Are the ones in your second example that work now (actually the "published" one would work too given Valloric's change.

> How do you support the "file-as" attribute of the ePub spec?

It is simply used to replace the person's name in the epub spec if it is present. It is not supported in the html dc set since it is not part of the dc spec.

> What do you think about this


<meta name="DC.relation.series" content="Examples" />
<meta name="DC.relation.series.number" content="16" />


or


<meta name="DC.title.sub" content="Subtitle" />
?


I only handle single level refinements right now. Multiple layers of refinements are not part of the spec as far as I could determine.

> The two DC terms that you don't say you support are: Language, and Source. Would you consider them? Or are they unnecessary?

dc.language is supported, it is basic and handled in a pull down in Sigil.

> What is CustomID? Would my scheme="xBook" be okay?

I think those are actually ignored in the final run but Valloric would be the best one to ask that.

> And finally, the namespace can be either DC or DCTERMS, correct?

Yes where they overlap, but if it is something specific to the DCTERMS namespace it is better to prefix it with DCTERMS (for example - dcterms.modified for the date of modification.


m a r

You have a long list and many of the items you have would be interesting extensions. Right now, I have only focused on handling the epub spec.

The epub spec does allow for non dc to be passed through but handling that would be completely up to Valloric to decide if and how he wants it.

If he says "yes" I would be happy to take a shot at working with you to come up with a reasonable list of non-dc and extended dc terms to handle.

Take care,

KevinH

rogue_ronin
12-26-2009, 10:35 PM
All of these will not be implemented in Sigil since there's no way to export them to epub [see EDIT]. The spec doesn't support them.
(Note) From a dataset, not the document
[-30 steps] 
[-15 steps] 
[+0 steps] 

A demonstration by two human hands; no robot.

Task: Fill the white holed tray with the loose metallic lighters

And no, I don't like the idea of custom meta elements. EDIT: I still don't like this idea... but on further reflection I believe it may be wise to allow pass-through of unsupported <meta> elements and their attributes.

So if there's a meta element in an OPF or HTML that Sigil can't map to something epub-specific, it should be stored as such and then exported in the final epub's OPF without harm.

I think that I've been thinking about how does an ePub file fit into a collection of such files, and how might other software use the metadata in ways that are unnecessary to the simple (!) production of an individual ebook.

Sigil doesn't need to support that metadata; it's irrelevant. But is there a way to encode that extra metadata in a way that is consistent with the DC terms? The ePub spec uses both <dc:term> and <opf:term> is there another set of terms that could be used to code these other metadata?

What Kevin wrote also seems to suggest that there are many "common" non-spec meta elements that can be mapped to the spec. It seems to me that something like using the relation tag for series is within the spec (at least as given in 2003).

I'm both thinking "out loud" here about how to encode the other metadata, and trying to nail down what code/terms exactly Sigil is currently supporting because it seems to be the first application that is taking such metadata in XHTML into account.

An explicit list of such terms would be useful to those of us who encode primarily in XHTML first and then convert. At some point, converters like Calibre may be able to find it too.

m a r

ps: Yesterday, for example, I imported 181 Doc Savage HTML files into Calibre as an experiment. It didn't even search the <title> tag to find the title. Just took the title from the file name. Now there may be a setting for that, I'll have to look again, but it seems obvious to me to look for metadata when importing HTML.

rogue_ronin
12-27-2009, 12:08 AM
>The free-form ones I handle are:

"Title"
"Author"
"Subject"
"Description"
"Publisher"
"Date of publication"
"Date of creation"
"Date of modification"
"Type"
"Format"
"Relation"
"Coverage"
"Rights"
"Copyright"
"EISBN"
"ISSN"
"ISBN"
"CustomID"
"DOI"

The only reason these are supported and not others is that they map to the epub standard directly.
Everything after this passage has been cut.